WHAT TO WORK ON
In the data that follows, how many lines include the string "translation"? Answer with the number alone.

———

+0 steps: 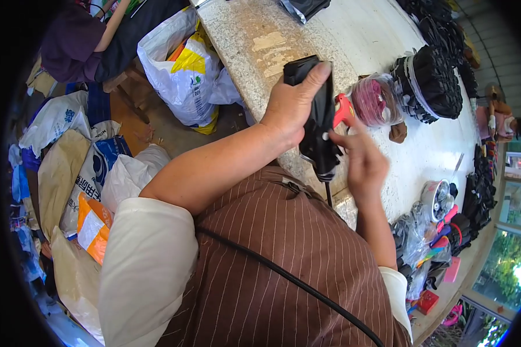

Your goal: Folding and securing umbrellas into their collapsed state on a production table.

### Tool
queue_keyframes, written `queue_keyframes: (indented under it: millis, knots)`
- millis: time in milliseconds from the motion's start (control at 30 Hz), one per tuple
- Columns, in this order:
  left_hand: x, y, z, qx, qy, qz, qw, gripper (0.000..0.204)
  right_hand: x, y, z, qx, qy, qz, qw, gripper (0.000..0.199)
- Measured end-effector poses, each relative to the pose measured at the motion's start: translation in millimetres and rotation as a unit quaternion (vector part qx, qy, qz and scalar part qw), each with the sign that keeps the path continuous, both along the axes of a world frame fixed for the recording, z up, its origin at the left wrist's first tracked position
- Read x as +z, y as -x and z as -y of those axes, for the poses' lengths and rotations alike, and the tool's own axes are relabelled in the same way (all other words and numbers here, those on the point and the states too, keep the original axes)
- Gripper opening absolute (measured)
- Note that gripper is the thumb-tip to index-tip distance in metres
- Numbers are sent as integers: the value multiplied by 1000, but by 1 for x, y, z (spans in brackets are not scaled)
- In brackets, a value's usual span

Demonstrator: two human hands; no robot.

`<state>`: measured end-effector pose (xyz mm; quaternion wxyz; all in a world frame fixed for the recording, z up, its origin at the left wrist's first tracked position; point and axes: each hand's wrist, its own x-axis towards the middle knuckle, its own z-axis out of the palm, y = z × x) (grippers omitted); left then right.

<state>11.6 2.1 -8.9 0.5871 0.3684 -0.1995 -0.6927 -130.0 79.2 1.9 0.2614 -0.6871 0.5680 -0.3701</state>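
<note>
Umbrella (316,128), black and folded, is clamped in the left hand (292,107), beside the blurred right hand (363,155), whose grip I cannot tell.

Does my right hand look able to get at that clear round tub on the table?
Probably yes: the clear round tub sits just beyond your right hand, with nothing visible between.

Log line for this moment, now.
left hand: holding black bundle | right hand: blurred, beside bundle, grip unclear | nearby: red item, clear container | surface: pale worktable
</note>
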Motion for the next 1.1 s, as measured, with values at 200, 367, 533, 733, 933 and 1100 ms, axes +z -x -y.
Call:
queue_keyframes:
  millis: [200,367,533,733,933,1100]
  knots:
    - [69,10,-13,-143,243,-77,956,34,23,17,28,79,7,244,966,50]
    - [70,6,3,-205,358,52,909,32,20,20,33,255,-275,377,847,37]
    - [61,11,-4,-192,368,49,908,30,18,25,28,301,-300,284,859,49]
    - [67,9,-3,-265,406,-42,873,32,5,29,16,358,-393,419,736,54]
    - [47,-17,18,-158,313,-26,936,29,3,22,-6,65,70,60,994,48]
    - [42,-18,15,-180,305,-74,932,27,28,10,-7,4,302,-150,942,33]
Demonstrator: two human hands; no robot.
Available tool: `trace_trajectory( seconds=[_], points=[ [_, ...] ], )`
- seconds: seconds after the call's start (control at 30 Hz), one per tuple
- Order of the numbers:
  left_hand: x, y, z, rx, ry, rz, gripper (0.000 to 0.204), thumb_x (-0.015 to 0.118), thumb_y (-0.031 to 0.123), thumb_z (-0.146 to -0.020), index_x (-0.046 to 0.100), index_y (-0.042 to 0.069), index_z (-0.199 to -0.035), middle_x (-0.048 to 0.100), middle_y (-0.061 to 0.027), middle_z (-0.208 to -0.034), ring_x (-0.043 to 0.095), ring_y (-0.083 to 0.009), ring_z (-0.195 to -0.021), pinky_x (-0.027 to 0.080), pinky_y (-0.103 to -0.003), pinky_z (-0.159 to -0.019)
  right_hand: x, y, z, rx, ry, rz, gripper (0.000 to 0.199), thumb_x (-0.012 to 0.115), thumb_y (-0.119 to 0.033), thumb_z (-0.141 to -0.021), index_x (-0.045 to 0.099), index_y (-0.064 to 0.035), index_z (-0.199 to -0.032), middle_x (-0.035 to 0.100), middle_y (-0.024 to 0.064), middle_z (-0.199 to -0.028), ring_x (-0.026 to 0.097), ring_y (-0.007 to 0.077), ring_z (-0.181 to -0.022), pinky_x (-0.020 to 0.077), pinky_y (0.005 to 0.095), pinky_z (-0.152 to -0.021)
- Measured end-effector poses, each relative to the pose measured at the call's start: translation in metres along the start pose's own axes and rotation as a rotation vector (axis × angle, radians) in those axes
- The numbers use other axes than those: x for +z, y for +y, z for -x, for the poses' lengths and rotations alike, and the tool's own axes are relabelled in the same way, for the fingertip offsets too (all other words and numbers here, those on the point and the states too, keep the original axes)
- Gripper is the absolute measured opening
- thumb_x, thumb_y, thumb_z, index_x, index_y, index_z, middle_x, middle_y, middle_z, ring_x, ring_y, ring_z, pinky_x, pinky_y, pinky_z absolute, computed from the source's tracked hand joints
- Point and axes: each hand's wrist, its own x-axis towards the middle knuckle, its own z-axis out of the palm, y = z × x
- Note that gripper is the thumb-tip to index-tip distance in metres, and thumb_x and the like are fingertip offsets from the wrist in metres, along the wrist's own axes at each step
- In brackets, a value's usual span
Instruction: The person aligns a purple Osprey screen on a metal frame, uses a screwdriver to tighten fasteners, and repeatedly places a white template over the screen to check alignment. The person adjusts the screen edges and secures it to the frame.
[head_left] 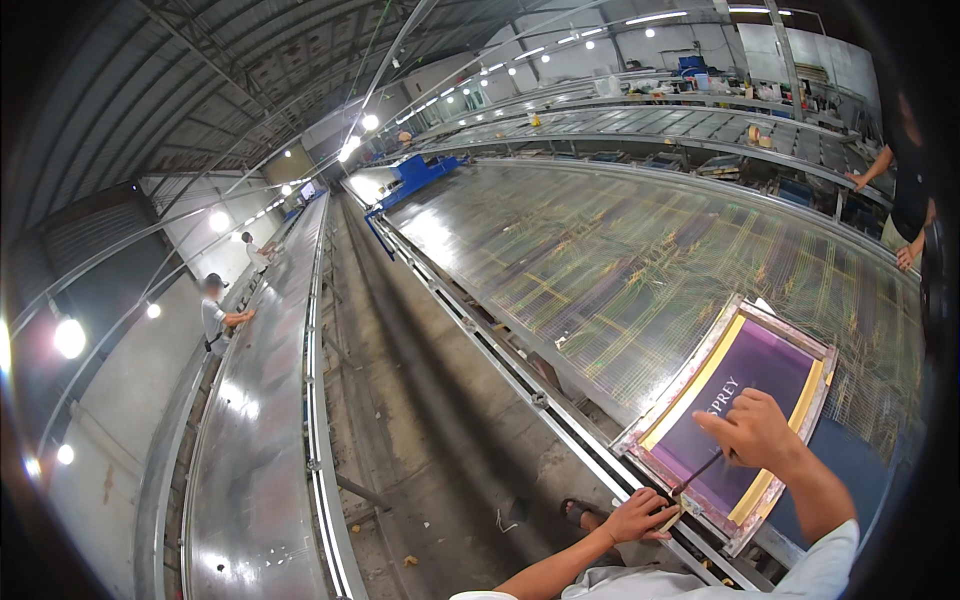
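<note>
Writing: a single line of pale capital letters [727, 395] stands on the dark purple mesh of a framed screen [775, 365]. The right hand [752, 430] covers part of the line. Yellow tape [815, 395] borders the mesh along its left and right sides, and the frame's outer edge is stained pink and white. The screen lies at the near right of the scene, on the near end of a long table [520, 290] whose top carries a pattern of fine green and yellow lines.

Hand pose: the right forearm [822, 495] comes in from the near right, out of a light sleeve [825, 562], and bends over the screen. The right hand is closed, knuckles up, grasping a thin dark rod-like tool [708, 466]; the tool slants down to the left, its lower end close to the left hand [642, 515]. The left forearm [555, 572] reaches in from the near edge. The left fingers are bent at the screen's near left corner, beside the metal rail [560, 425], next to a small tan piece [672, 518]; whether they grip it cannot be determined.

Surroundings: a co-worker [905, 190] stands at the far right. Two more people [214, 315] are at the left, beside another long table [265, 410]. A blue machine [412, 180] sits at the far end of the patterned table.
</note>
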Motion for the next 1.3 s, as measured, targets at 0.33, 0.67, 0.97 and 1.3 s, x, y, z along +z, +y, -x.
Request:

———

SOLUTION TO THIS EXERCISE
2